Description of the task: The answer should hold only the lines from the beginning of the listing below to the line containing "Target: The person", both included, with every picture left out.

Source material:

------------------------------------------------

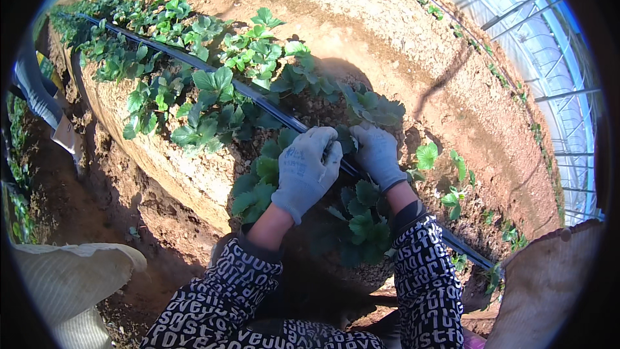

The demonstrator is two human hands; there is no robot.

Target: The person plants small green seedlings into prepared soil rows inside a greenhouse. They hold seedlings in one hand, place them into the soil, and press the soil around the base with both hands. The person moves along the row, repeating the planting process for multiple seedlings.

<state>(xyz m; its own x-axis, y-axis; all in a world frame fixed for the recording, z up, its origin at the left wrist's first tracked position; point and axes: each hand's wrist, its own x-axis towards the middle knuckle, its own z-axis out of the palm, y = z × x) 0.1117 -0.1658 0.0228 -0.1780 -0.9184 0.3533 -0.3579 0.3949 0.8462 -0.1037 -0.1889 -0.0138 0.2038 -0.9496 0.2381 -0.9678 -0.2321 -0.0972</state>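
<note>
My left hand (308, 168), in a grey work glove bearing print, is over the black drip irrigation tape (271, 109) on the soil bed. Its fingers curl toward the thumb; whether they pinch anything is unclear. Just right of it, my right hand (377, 152), in a matching glove, reaches with its fingertips against a leafy strawberry plant (370, 105), where leaves partly hide them. A dark leaf (345, 139) shows between the two hands. Below them grows another strawberry plant (365, 223) in shade. More foliage (261, 182) stands left of my left wrist.
Dense strawberry plants (208, 128) line the tape toward the upper left. Smaller seedlings (451, 201) grow at right. A furrow (111, 194) runs along the left, where another person's leg (41, 85) shows. Greenhouse film and metal pipes (547, 72) curve at upper right. Pale fabric (72, 276) hangs nearby.
</note>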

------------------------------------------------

The answer:
The demonstrator is two human hands; there is no robot.

Target: The person plants small green seedlings into prepared soil rows inside a greenhouse. They hold seedlings in one hand, place them into the soil, and press the soil around the base with both hands. The person moves along the row, repeating the planting process for multiple seedlings.

Nothing more is needed for this answer.